* About this task:
Only the lines from the start of the entries through the line with "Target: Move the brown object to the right" are wanted; please output them exactly.

* The records:
──────

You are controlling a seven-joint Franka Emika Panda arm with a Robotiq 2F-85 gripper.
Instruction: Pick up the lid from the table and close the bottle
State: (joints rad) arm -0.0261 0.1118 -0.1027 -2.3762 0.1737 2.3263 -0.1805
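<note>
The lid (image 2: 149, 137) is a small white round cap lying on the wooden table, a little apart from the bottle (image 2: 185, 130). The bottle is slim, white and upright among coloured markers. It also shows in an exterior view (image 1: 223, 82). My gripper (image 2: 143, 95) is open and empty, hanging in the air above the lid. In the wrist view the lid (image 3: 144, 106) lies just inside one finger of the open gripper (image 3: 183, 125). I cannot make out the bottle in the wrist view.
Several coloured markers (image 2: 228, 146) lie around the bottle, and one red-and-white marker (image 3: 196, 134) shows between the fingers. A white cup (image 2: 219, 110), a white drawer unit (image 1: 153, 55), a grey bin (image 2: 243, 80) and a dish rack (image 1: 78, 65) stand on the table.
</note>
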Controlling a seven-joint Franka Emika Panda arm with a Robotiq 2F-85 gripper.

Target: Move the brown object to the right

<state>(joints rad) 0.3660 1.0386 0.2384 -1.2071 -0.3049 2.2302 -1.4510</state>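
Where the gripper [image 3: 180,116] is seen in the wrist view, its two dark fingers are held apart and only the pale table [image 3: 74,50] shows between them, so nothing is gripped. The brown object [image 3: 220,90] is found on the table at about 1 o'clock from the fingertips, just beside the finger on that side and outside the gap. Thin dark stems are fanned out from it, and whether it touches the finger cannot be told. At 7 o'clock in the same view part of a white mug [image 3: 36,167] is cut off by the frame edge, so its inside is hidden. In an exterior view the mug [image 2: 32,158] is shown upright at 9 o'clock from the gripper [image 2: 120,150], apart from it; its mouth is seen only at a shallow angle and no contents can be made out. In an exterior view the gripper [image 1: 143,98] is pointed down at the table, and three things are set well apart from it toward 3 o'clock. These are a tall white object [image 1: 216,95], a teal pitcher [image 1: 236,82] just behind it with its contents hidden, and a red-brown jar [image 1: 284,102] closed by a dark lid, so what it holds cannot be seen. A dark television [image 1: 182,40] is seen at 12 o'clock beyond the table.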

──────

* Solution for this task:
You are controlling a seven-joint Franka Emika Panda arm with a Robotiq 2F-85 gripper.
Instruction: Pick up the lid from the table and close the bottle
State: (joints rad) arm -0.0261 0.1118 -0.1027 -2.3762 0.1737 2.3263 -0.1805
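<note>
The lid (image 2: 149, 137) is a small white round cap lying on the wooden table, a little apart from the bottle (image 2: 185, 130). The bottle is slim, white and upright among coloured markers. It also shows in an exterior view (image 1: 223, 82). My gripper (image 2: 143, 95) is open and empty, hanging in the air above the lid. In the wrist view the lid (image 3: 144, 106) lies just inside one finger of the open gripper (image 3: 183, 125). I cannot make out the bottle in the wrist view.
Several coloured markers (image 2: 228, 146) lie around the bottle, and one red-and-white marker (image 3: 196, 134) shows between the fingers. A white cup (image 2: 219, 110), a white drawer unit (image 1: 153, 55), a grey bin (image 2: 243, 80) and a dish rack (image 1: 78, 65) stand on the table.
</note>
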Controlling a seven-joint Franka Emika Panda arm with a Robotiq 2F-85 gripper.

Target: Move the brown object to the right

No additional output will be produced.